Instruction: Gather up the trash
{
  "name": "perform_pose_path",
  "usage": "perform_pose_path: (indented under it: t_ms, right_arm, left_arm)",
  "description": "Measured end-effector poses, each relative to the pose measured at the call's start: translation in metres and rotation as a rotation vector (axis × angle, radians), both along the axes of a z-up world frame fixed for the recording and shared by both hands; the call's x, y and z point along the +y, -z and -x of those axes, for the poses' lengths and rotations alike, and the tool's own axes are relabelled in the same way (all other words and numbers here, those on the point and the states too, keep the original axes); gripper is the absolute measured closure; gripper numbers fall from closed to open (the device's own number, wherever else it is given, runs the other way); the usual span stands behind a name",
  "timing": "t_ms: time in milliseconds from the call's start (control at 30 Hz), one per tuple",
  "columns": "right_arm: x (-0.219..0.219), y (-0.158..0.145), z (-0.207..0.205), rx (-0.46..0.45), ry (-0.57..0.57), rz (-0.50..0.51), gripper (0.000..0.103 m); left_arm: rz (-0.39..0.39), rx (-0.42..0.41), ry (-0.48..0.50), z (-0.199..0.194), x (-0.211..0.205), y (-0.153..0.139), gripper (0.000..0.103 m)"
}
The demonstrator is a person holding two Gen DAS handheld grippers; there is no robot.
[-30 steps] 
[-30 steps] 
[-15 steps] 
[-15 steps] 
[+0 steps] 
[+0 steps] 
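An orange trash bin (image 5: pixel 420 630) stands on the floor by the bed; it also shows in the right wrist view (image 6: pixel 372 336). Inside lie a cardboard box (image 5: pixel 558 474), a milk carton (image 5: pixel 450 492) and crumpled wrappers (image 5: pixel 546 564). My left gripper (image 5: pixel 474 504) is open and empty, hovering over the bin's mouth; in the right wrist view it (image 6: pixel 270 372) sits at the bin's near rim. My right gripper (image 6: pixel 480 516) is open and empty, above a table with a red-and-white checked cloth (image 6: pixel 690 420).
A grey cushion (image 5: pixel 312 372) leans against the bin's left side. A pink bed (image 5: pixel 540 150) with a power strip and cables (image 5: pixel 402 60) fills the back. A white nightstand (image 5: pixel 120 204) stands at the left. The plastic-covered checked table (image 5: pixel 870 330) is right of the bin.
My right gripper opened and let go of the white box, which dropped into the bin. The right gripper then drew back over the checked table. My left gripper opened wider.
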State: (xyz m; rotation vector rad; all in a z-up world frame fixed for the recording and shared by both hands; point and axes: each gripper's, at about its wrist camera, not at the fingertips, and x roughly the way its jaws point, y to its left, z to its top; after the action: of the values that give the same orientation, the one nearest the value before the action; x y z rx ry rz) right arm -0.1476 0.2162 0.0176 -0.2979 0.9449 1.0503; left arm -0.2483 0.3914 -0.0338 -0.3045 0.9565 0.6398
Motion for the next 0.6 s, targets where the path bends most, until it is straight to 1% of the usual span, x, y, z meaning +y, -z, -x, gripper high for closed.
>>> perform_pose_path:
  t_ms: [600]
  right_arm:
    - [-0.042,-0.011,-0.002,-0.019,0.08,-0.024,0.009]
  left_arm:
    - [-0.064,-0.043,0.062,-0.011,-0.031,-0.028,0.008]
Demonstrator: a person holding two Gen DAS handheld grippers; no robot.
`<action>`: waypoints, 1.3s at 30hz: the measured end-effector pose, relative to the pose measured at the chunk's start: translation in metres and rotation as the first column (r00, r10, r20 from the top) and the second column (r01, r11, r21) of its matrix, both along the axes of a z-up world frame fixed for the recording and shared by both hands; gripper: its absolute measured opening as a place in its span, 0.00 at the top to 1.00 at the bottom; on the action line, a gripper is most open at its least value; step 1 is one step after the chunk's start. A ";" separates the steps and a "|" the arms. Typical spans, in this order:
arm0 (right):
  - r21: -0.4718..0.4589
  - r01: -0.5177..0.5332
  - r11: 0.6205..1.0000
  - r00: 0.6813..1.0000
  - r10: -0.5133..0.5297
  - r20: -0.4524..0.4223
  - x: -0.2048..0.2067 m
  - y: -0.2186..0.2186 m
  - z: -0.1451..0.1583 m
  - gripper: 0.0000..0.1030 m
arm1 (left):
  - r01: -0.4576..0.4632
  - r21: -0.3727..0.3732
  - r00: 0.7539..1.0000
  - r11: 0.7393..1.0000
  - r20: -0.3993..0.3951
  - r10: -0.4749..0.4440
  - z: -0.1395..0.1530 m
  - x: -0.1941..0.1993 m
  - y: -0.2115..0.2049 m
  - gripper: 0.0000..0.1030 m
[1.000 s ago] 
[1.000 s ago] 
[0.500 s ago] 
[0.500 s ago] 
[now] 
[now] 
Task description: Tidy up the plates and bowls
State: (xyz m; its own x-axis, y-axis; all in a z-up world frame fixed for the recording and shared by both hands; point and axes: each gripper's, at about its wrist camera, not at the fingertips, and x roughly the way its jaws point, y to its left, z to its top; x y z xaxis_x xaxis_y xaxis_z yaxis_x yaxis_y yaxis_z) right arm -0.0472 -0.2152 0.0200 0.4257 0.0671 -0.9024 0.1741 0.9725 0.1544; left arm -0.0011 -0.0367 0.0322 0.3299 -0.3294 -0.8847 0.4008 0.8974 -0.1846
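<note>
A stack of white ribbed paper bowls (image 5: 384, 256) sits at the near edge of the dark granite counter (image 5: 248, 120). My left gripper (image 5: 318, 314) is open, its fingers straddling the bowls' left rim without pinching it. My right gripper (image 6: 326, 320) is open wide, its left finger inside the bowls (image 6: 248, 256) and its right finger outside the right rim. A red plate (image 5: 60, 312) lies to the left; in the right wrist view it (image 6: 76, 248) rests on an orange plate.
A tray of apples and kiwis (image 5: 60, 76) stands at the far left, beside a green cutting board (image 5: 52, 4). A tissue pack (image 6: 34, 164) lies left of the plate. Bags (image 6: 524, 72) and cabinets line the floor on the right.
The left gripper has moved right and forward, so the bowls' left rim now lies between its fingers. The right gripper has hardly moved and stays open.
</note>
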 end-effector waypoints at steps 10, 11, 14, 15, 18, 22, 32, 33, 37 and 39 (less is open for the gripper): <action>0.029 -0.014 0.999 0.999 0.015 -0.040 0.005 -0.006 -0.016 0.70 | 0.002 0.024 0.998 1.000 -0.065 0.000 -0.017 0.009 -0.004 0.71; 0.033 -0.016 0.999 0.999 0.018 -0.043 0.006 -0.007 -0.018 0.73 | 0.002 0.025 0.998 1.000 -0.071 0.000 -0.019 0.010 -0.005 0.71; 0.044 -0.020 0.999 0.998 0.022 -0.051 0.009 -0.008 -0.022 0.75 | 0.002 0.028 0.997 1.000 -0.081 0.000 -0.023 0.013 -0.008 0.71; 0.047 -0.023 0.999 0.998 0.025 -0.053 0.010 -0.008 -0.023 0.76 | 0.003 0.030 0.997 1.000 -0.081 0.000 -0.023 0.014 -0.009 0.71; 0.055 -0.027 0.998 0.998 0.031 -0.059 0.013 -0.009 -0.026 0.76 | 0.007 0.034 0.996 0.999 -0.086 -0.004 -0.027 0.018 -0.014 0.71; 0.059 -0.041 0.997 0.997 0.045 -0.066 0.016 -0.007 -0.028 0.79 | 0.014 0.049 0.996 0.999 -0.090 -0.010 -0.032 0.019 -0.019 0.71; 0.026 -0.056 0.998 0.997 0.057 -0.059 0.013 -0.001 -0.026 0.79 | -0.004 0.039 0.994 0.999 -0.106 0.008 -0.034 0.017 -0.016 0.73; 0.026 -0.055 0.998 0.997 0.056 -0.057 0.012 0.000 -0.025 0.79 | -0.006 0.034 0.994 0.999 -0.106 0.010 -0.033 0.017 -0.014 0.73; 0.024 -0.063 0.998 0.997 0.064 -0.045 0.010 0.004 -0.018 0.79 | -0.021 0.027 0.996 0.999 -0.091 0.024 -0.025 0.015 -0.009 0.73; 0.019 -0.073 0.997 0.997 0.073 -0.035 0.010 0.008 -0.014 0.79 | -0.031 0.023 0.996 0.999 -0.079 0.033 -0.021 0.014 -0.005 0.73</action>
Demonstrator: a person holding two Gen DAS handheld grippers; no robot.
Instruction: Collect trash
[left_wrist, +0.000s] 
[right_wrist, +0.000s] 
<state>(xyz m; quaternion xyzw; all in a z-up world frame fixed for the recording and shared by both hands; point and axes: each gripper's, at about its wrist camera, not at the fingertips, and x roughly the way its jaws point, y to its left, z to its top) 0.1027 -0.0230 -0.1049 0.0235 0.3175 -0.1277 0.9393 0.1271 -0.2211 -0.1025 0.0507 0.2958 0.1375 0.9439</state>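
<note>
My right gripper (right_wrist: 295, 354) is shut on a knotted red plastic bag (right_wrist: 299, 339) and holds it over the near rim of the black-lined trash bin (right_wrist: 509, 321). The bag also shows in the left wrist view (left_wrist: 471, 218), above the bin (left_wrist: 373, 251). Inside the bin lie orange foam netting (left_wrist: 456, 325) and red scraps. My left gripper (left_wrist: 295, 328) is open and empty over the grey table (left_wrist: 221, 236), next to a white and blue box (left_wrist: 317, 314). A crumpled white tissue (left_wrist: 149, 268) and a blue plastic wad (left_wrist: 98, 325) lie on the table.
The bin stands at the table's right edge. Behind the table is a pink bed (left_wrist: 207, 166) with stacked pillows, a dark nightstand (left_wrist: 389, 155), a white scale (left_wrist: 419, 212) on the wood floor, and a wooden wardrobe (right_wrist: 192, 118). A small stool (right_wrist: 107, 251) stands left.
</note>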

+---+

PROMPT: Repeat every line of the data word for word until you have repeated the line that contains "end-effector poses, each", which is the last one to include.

ANSWER TO THIS TASK:
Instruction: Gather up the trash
{
  "name": "perform_pose_path",
  "usage": "perform_pose_path: (indented under it: t_ms, right_arm, left_arm)",
  "description": "Measured end-effector poses, each relative to the pose measured at the call's start: translation in metres and rotation as a rotation vector (axis × angle, radians), both along the axes of a z-up world frame fixed for the recording and shared by both hands; the call's x, y and z point along the +y, -z and -x of those axes, for the poses' lengths and rotations alike, and the tool's own axes are relabelled in the same way (all other words and numbers here, those on the point and the states too, keep the original axes); gripper is the absolute measured closure; gripper numbers fall from closed to open (the device's own number, wherever else it is given, runs the other way); the usual span stands behind a name",

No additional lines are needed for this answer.